We shouldn’t say that we’re not interested in what others are doing, nor say that each of us will bear the burden of our own sins. (Gal. 6, 5). We’re also guilty if we see others going astray and don’t bring them back onto the right path. In fact, if, according to Mosaic law, we shouldn’t be indifferent even towards an animal belonging to our enemy, how will we be forgiven by God if we’re indifferent not towards an animal, nor even towards the soul of an enemy who is lost, but towards the soul of a friend (and our brother or sister in Christ)?
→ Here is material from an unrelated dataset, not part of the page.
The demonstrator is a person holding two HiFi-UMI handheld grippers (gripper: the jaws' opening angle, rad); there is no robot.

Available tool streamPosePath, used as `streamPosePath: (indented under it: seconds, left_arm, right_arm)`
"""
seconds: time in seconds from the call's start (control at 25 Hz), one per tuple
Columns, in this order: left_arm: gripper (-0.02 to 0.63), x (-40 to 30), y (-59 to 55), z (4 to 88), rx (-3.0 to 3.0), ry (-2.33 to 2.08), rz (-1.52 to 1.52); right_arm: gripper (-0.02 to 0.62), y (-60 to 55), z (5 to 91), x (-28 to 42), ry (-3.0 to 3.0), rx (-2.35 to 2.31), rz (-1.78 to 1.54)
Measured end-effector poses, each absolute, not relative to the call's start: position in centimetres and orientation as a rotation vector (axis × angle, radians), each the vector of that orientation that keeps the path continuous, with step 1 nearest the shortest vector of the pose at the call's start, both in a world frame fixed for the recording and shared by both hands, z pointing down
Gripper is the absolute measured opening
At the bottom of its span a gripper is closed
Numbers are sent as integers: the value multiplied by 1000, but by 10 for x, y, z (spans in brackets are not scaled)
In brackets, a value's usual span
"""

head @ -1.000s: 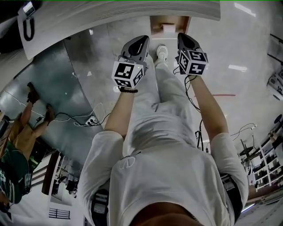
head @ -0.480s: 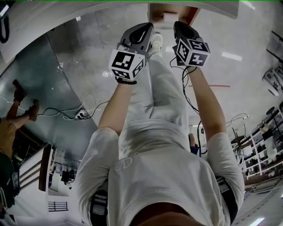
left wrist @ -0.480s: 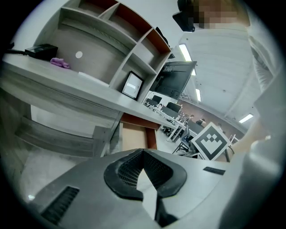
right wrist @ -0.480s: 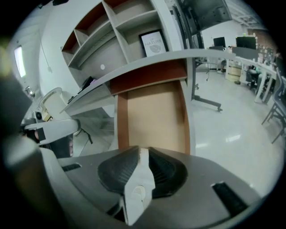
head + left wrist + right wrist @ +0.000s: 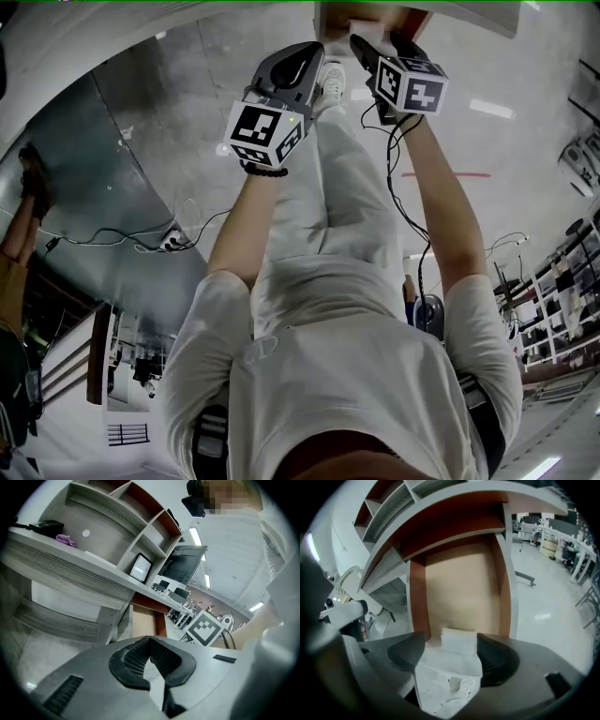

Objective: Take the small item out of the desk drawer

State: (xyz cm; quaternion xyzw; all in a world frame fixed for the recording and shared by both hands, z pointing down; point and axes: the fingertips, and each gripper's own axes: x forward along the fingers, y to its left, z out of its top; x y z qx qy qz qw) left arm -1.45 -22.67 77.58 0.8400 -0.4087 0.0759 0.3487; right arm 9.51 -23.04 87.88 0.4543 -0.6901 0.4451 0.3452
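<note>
the right gripper has its fingers wide apart, and they have just been opening. a small white item shows in the gap between them. it lies at the near end of the open drawer, just behind the drawer's front edge. the fingers do not squeeze it. in the head view the right gripper tips steeply down over the brown drawer, at the end of a long, straight arm. the left gripper has its finger tips pressed together, with nothing between them. in the head view the left gripper is just beside the right one, a bit nearer the person. it points flatter, toward the edge of the grey desk, and that arm is stretched out too.
</note>
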Motion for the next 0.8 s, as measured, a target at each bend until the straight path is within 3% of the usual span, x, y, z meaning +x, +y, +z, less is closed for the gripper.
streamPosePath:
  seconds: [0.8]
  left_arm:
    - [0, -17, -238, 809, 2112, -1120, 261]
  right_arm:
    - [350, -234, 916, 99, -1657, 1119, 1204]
We can’t, therefore, use Cain’s excuse, when he said to God: ‘Am I my brother’s keeper?’ and so say that we’re not interested in people who are sinning. Chrysostom considers this attitude not merely unacceptable but inhuman and in conflict with that of the Church. He stresses that all wickedness arises from the fact that we consider as foreign something that belongs to our own body. He goes on to say: ‘So don’t be inhuman, uncaring or indifferent. Because the words you speak are words of great harshness and indifference, as is shown by the following: if a part of your body is suffering from an illness, why don’t you say that you’re not interested? Why don’t you ask how we know that we’ll get well if we look after ourselves and show an interest? In fact you everything you can so that, even if you don’t get better you can’t berate yourself for not doing something you should have. If we take such good care of the members of our body, is it right to ignore the members of Christ?